Restate the lines of the material below word for word, from the first through the one containing "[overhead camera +", and include nothing else; pictures stay out.

───── DATA BLOCK

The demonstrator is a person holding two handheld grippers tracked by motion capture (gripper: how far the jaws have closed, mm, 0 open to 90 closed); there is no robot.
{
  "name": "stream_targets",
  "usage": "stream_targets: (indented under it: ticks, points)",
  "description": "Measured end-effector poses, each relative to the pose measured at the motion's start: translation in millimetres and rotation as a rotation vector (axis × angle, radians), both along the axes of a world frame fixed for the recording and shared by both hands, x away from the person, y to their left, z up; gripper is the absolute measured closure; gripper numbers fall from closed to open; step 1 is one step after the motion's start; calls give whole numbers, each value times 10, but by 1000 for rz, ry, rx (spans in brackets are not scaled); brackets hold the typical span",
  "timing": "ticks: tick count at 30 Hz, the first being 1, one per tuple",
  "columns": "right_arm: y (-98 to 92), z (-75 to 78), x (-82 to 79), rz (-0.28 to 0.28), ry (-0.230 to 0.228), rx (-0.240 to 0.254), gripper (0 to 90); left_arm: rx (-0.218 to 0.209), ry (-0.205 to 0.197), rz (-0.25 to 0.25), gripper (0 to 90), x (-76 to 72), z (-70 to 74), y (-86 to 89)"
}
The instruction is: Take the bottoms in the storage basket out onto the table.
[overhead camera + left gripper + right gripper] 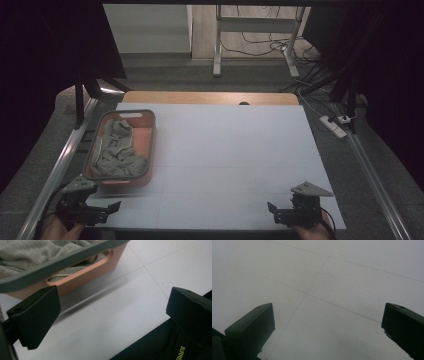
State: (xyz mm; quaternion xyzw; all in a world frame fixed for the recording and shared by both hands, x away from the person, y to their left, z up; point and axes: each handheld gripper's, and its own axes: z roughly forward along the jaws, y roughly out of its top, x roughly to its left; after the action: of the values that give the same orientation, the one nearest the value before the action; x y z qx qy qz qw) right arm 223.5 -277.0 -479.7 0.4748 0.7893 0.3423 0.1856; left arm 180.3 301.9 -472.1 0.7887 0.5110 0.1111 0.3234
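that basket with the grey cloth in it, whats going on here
A person holds a two-jaw gripper in each hand at the near edge of a white table. The orange basket of crumpled grey cloth sits at the table's left side. The left gripper is just in front of it, jaws open, touching nothing. The right gripper is open over bare table.

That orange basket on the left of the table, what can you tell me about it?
The basket is an oblong tub that looks like salmon-orange plastic, with a grey rim and a slot handle cut into each end wall. It stands upright on the white table, near its left edge. Crumpled grey cloth fills it. The left gripper sits just in front, open, not touching it.
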Motion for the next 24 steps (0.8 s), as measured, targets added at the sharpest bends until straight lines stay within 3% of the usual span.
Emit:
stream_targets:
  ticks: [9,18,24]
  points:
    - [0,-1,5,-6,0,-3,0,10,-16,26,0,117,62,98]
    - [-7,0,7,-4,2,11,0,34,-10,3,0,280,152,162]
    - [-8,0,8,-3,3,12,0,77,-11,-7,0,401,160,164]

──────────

-- THE COMPLETED TASK --
The demonstrator is a person holding two handheld grippers tracked by motion capture (gripper: how far the jaws have closed, mm, 0 open to 90 closed); there is no robot.
{
  "name": "stream_targets",
  "usage": "stream_targets: (indented under it: ticks, points)",
  "description": "Measured end-effector poses, each relative to the pose measured at the motion's start: translation in millimetres and rotation as a rotation vector (axis × angle, radians), both along the axes of a world frame fixed for the recording and shared by both hands, x away from the person, y to their left, z up; gripper is the absolute measured closure; gripper numbers fall from closed to open; step 1 is one step after the motion's start; calls give whole numbers, each value times 10, but by 1000 for rz, ry, rx (spans in brackets are not scaled); brackets hold the typical span",
  "timing": "ticks: tick count at 30 Hz, the first being 1, one per tuple",
  "columns": "right_arm: y (-98 to 92), z (-75 to 78), x (-82 to 79), rz (-0.28 to 0.28), ry (-0.230 to 0.228), rx (-0.240 to 0.254), gripper (0 to 90); left_arm: rx (-0.218 to 0.209), ry (-0.205 to 0.197), rz (-0.25 to 0.25), gripper (0 to 90), x (-76 to 72), z (-70 to 74), y (-86 to 89)"
}
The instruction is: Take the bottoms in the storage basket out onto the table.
[overhead camera + left gripper + right gripper] 

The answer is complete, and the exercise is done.